The panel believed that, for this guideline document to be most helpful to primary care providers and specialty health care professionals, it needed to be comprehensive. This required that, in areas with minimal existing direct evidence, the panel would provide recommendations based on their and others' expert opinions. Those recommendations are labeled as "consensus." Several different situations, outlined below, led to the use of consensus statements.

Consensus–Panel Expertise

  • Systematic reviews conducted by the methodology team revealed minimal or no supporting evidence (e.g., management of acute hepatic sequestration).
  • An adequate systematic review of the literature was not feasible because of anticipated low yield or no yield (e.g., comparative effectiveness of management approaches for individuals with sickle cell disease [SCD] presenting with fever or worsening anemia).
  • Recommendations were based on the panel's expert knowledge, practice experience, and ability to extrapolate evidence from non-SCD populations (e.g., management of chronic opioid therapy in chronic SCD pain).

Consensus–Adapted

  • These recommendations were based on the panel's expert knowledge to adapt recommendations derived from existing guidelines and synthesized evidence developed by other professional societies (e.g., management of acute and chronic pain in SCD). The panel clearly identified these statements as consensus recommendations and acknowledges that these areas represent gaps in the evidence base and areas for future research.

Cost Analysis

A formal cost analysis was not performed and published cost analyses were not reviewed.

Method of Guideline Validation

External Peer Review

Internal Peer Review

Description of Method of Guideline Validation

Prior to publication, these guidelines were reviewed by the National Heart, Lung, and Blood Institute (NHLBI) Advisory Council, a separate panel of sickle cell disease (SCD) experts, and the National Blood Disorders Program Coordinating Committee. The guidelines were also posted to the NHLBI Web site for an extensive public review and comment period, which resulted in the submission of more than 1,300 comments from individuals and professional societies. The expert panel and NHLBI staff reviewed each comment or recommendation, many of which resulted in a revision to the guidelines. The guidelines were then reviewed by SCD experts representing three professional societies.

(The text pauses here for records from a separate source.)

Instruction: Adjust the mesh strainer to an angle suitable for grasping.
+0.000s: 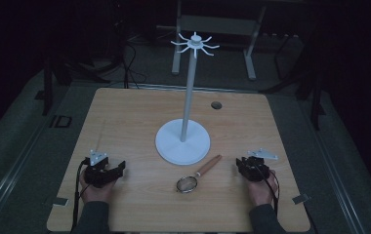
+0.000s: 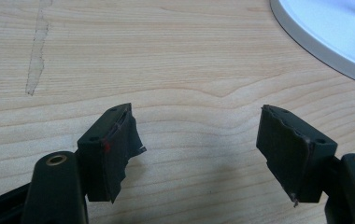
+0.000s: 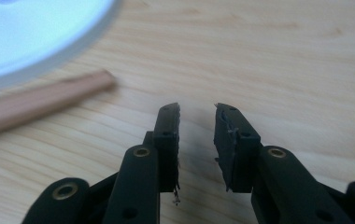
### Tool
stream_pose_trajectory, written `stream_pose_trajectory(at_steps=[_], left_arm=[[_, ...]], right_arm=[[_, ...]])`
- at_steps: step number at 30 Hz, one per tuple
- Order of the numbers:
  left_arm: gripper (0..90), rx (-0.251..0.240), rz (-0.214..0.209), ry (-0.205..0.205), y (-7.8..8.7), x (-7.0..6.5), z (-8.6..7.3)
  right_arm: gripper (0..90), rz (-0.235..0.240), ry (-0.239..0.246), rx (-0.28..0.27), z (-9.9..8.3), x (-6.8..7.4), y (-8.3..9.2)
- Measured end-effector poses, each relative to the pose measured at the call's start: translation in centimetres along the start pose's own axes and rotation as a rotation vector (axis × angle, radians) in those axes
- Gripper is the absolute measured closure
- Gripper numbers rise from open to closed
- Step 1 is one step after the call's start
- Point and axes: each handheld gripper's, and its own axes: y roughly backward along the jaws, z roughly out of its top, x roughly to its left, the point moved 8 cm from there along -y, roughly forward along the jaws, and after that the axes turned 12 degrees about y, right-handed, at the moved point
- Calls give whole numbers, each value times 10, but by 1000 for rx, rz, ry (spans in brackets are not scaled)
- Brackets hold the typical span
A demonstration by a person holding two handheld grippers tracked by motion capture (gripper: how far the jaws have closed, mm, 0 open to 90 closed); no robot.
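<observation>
Nearest the high view's camera, two hands come in from the bottom edge, each holding a black gripper low over the wooden table (image 1: 139, 112). The left gripper (image 1: 117, 168) sits near the table's left front; in the left gripper view its jaws stand wide apart with only bare wood grain between them, and a pale scuff mark (image 2: 36, 51) runs along the wood ahead. The right gripper (image 1: 239, 165) sits near the right front. In the right gripper view its jaws stand a narrow way apart, with nothing between them and the pads touching nothing.

Between the two grippers, a little nearer the right one, lies a magnifying glass (image 1: 197, 174). Its round metal-rimmed lens (image 1: 187, 184) points toward the person and its wooden handle (image 1: 209, 165) angles away to the right, the handle's end just beside the white round base (image 1: 166, 141) of a stand. The handle appears blurred at the left of the right gripper view, well apart from that gripper's jaws.

The stand's slim pole (image 1: 188, 97) rises upright from the base at the table's middle and ends in a ring of short white hooks (image 1: 195, 44). A small dark hole (image 1: 216, 105) shows in the table beyond it.
</observation>
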Motion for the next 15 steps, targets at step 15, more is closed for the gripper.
stream_pose_trajectory(at_steps=[15], left_arm=[[284, 3, 5, -3, 0, 0, 0]], right_arm=[[725, 119, 97, -64, 45, 68, 17]])
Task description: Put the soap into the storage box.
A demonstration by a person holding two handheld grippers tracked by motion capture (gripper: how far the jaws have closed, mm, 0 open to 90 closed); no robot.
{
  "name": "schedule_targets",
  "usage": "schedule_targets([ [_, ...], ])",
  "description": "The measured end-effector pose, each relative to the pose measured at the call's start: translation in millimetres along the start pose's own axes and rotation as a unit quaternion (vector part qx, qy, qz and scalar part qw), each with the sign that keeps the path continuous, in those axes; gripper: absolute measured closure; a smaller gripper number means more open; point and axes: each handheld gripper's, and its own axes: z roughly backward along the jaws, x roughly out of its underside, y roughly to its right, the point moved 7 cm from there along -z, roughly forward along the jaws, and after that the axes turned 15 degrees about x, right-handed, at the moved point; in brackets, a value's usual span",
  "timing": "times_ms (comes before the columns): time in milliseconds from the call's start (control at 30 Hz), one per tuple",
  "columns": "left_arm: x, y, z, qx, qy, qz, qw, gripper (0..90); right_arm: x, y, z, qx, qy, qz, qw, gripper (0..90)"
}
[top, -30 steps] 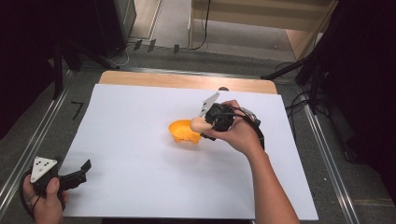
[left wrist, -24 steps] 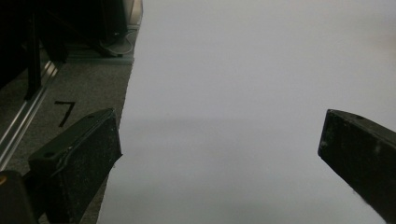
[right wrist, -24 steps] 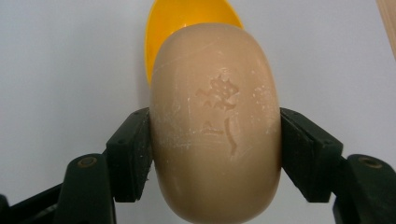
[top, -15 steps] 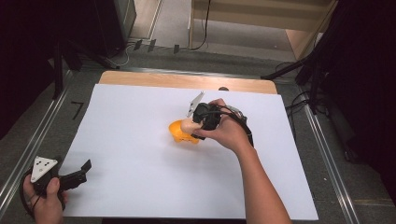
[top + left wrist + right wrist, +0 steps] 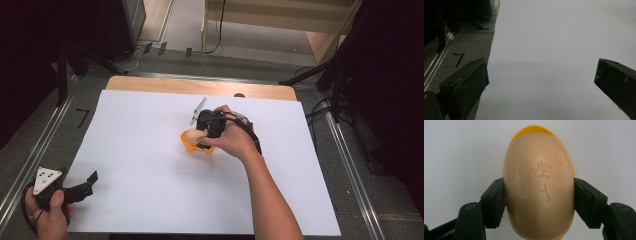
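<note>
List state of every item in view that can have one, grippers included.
right gripper: shut on the soap bar, one jaw on each long side.
soap bar: beige, oval, clamped, directly over the yellow dish.
yellow dish: on the white sheet under the soap; contact between them cannot be told.
left gripper: open, nothing between its jaws, at the sheet's near left corner.
white sheet: lying flat on the table.

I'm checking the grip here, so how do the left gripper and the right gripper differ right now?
The right gripper is shut on the beige oval soap bar; the left gripper stands open with nothing between its jaws. The right one is over the yellow dish mid-table; the left one sits at the white sheet's near-left edge. Both have black jaws.
</note>
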Motion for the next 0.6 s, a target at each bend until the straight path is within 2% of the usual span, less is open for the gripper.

Type of Evidence Supporting the Recommendations

The type of supporting evidence is identified and graded for each recommendation (see the "Major Recommendations" field).

Potential Benefits

Screening may help to identify risk factors and early signs of complications in order to implement measures to reduce morbidity and mortality in individuals with sickle cell disease (SCD).

Potential Harms

Intrauterine devices (IUDs) and intrauterine implants carry modest risks associated with the insertion procedure, while sterilization carries risks associated with the surgical procedure. There is no evidence that IUDs pose an increased risk for women with sickle cell disease (SCD).

Contraindications

  • Women with sickle cell disease (SCD) may have additional considerations that need to be taken into account when assessing the safety of contraceptive methods. For example, a history of stroke is a contraindication to combined hormonal contraception, and by age 20, approximately 11 percent of untreated women with SCD have had a clinically apparent stroke; this statistic increases to 24 percent by age 45.
  • The expert panel notes that current maternal use of hydroxyurea is a contraindication to breastfeeding.

Qualifying Statements

The purpose of the "Evidence-Based Management of Sickle Cell Disease: Expert Panel Report (EPR), 2014" is to synthesize the available scientific evidence on sickle cell disease and offer guidance to busy primary care clinicians. Readers of this report should remember that this document is intended to provide guidance for management, not to be rigidly prescriptive. The panel recognizes that the responsible clinician's judgment regarding the management of patients remains paramount. Therefore, the Expert Panel Report is a tool to be adopted and implemented in local and individual settings, and to provide an opportunity for shared decisionmaking in which providers and patients are both fully engaged.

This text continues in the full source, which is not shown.